Exercise objective: A faithful transcription of all the data is required.

Data records section start

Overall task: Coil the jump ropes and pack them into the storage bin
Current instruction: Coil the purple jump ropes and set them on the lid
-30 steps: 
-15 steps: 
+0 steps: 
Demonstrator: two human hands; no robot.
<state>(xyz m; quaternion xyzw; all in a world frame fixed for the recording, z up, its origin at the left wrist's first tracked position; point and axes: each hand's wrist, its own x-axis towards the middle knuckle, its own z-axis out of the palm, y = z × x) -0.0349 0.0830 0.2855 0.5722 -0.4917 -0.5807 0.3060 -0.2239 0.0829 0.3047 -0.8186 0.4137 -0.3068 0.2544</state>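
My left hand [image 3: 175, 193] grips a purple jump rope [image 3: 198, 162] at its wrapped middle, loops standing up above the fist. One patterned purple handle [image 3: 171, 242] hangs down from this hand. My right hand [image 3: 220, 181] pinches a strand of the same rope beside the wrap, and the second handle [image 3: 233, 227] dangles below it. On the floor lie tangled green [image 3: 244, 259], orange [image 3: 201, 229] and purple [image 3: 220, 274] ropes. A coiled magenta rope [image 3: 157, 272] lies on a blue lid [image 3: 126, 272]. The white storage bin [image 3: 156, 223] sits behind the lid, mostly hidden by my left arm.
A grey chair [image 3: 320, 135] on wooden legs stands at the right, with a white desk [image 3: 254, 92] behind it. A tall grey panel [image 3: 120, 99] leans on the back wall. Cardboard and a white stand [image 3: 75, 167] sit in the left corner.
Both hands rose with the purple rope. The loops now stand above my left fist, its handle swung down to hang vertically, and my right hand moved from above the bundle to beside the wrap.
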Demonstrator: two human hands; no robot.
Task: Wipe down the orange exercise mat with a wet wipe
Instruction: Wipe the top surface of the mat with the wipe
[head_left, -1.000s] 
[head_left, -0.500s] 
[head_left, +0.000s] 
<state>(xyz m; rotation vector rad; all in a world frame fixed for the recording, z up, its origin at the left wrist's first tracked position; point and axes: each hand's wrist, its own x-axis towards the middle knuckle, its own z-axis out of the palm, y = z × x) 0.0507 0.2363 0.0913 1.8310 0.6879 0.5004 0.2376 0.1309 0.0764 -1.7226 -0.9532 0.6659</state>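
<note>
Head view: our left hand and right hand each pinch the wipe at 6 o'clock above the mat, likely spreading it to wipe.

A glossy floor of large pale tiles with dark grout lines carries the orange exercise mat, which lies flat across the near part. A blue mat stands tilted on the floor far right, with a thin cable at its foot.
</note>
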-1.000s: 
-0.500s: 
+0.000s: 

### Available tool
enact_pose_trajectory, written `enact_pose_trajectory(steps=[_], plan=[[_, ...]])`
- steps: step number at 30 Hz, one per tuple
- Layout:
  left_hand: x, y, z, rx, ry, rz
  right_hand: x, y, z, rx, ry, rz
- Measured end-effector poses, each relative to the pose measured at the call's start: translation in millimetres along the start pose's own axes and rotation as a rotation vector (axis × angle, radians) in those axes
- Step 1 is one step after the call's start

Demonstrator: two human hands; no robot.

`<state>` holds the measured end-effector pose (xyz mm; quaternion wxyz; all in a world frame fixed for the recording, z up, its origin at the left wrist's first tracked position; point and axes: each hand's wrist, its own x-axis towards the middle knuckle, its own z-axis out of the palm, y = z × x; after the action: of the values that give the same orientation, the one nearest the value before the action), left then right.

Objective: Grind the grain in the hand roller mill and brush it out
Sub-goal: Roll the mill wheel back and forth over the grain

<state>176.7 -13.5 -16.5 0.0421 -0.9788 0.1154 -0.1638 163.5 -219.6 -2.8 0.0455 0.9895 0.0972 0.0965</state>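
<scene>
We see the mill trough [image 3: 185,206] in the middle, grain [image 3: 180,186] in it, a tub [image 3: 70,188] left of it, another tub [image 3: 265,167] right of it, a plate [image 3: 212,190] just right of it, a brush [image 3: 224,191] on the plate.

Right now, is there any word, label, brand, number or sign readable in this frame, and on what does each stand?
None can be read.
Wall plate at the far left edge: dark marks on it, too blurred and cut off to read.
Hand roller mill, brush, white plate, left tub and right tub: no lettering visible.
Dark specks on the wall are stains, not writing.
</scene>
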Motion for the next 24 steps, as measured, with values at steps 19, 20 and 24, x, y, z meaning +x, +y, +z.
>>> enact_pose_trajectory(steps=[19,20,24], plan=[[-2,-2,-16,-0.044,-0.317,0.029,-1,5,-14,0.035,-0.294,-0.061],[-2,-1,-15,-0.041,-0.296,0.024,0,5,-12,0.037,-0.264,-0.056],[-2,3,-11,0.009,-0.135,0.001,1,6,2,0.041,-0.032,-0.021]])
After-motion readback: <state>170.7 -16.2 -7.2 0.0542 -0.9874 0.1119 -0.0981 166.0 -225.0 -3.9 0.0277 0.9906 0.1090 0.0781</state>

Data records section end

Solution to the exercise:
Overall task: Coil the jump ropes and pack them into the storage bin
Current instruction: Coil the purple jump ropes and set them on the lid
-30 steps: 
-15 steps: 
+0 steps: 
Demonstrator: two human hands; no robot.
<state>(xyz m; quaternion xyzw; all in a world frame fixed for the recording, z up, its origin at the left wrist's first tracked position; point and axes: each hand's wrist, its own x-axis towards the middle knuckle, its own z-axis out of the palm, y = z × x) -0.0349 0.0830 0.2855 0.5722 -0.4917 -0.5807 0.3060 -0.2239 0.0829 0.3047 -0.8186 0.4137 -0.3068 0.2544</state>
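My left hand [image 3: 175, 193] grips a purple jump rope [image 3: 198, 162] at its wrapped middle, loops standing up above the fist. One patterned purple handle [image 3: 171, 242] hangs down from this hand. My right hand [image 3: 220, 181] pinches a strand of the same rope beside the wrap, and the second handle [image 3: 233, 227] dangles below it. On the floor lie tangled green [image 3: 244, 259], orange [image 3: 201, 229] and purple [image 3: 220, 274] ropes. A coiled magenta rope [image 3: 157, 272] lies on a blue lid [image 3: 126, 272]. The white storage bin [image 3: 156, 223] sits behind the lid, mostly hidden by my left arm.
A grey chair [image 3: 320, 135] on wooden legs stands at the right, with a white desk [image 3: 254, 92] behind it. A tall grey panel [image 3: 120, 99] leans on the back wall. Cardboard and a white stand [image 3: 75, 167] sit in the left corner.
Both hands rose with the purple rope. The loops now stand above my left fist, its handle swung down to hang vertically, and my right hand moved from above the bundle to beside the wrap.
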Demonstrator: two human hands; no robot.
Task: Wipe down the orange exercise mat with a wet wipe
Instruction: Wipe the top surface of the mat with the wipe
[head_left, -1.000s] 
[head_left, -0.500s] 
[head_left, +0.000s] 
<state>(xyz m; rotation vector rad; all in a world frame fixed for the recording, z up, its origin at the left wrist's first tracked position; point and axes: each hand's wrist, its own x-axis towards the middle knuckle, its own z-axis out of the palm, y = z × x) 0.0507 0.2363 0.0913 1.8310 0.6879 0.5004 0.2376 0.1309 0.0764 -1.7226 -0.9532 0.6659</state>
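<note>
Head view: our left hand and right hand each pinch the wipe at 6 o'clock above the mat, likely spreading it to wipe.

A glossy floor of large pale tiles with dark grout lines carries the orange exercise mat, which lies flat across the near part. A blue mat stands tilted on the floor far right, with a thin cable at its foot.
</note>
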-1.000s: 
-0.500s: 
+0.000s: 

### Available tool
enact_pose_trajectory, written `enact_pose_trajectory(steps=[_], plan=[[_, ...]])`
- steps: step number at 30 Hz, one per tuple
- Layout:
  left_hand: x, y, z, rx, ry, rz
  right_hand: x, y, z, rx, ry, rz
- Measured end-effector poses, each relative to the pose measured at the call's start: translation in millimetres along the start pose's own axes and rotation as a rotation vector (axis × angle, radians) in those axes
- Step 1 is one step after the call's start

Demonstrator: two human hands; no robot.

`<state>` holds the measured end-effector pose (xyz mm; quaternion wxyz; all in a world frame fixed for the recording, z up, its origin at the left wrist's first tracked position; point and axes: each hand's wrist, its own x-axis towards the middle knuckle, its own z-axis out of the palm, y = z × x; after the action: of the values that give the same orientation, the one nearest the value before the action), left then right.

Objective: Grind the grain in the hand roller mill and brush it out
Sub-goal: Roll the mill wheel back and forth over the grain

<state>176.7 -13.5 -16.5 0.0421 -0.9788 0.1154 -0.1638 163.5 -219.6 -2.8 0.0455 0.9895 0.0972 0.0965</state>
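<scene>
We see the mill trough [image 3: 185,206] in the middle, grain [image 3: 180,186] in it, a tub [image 3: 70,188] left of it, another tub [image 3: 265,167] right of it, a plate [image 3: 212,190] just right of it, a brush [image 3: 224,191] on the plate.

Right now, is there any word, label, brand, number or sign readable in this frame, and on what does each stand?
None can be read.
Wall plate at the far left edge: dark marks on it, too blurred and cut off to read.
Hand roller mill, brush, white plate, left tub and right tub: no lettering visible.
Dark specks on the wall are stains, not writing.
</scene>
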Motion for the next 24 steps, as measured, with values at steps 19, 20 and 24, x, y, z meaning +x, +y, +z.
>>> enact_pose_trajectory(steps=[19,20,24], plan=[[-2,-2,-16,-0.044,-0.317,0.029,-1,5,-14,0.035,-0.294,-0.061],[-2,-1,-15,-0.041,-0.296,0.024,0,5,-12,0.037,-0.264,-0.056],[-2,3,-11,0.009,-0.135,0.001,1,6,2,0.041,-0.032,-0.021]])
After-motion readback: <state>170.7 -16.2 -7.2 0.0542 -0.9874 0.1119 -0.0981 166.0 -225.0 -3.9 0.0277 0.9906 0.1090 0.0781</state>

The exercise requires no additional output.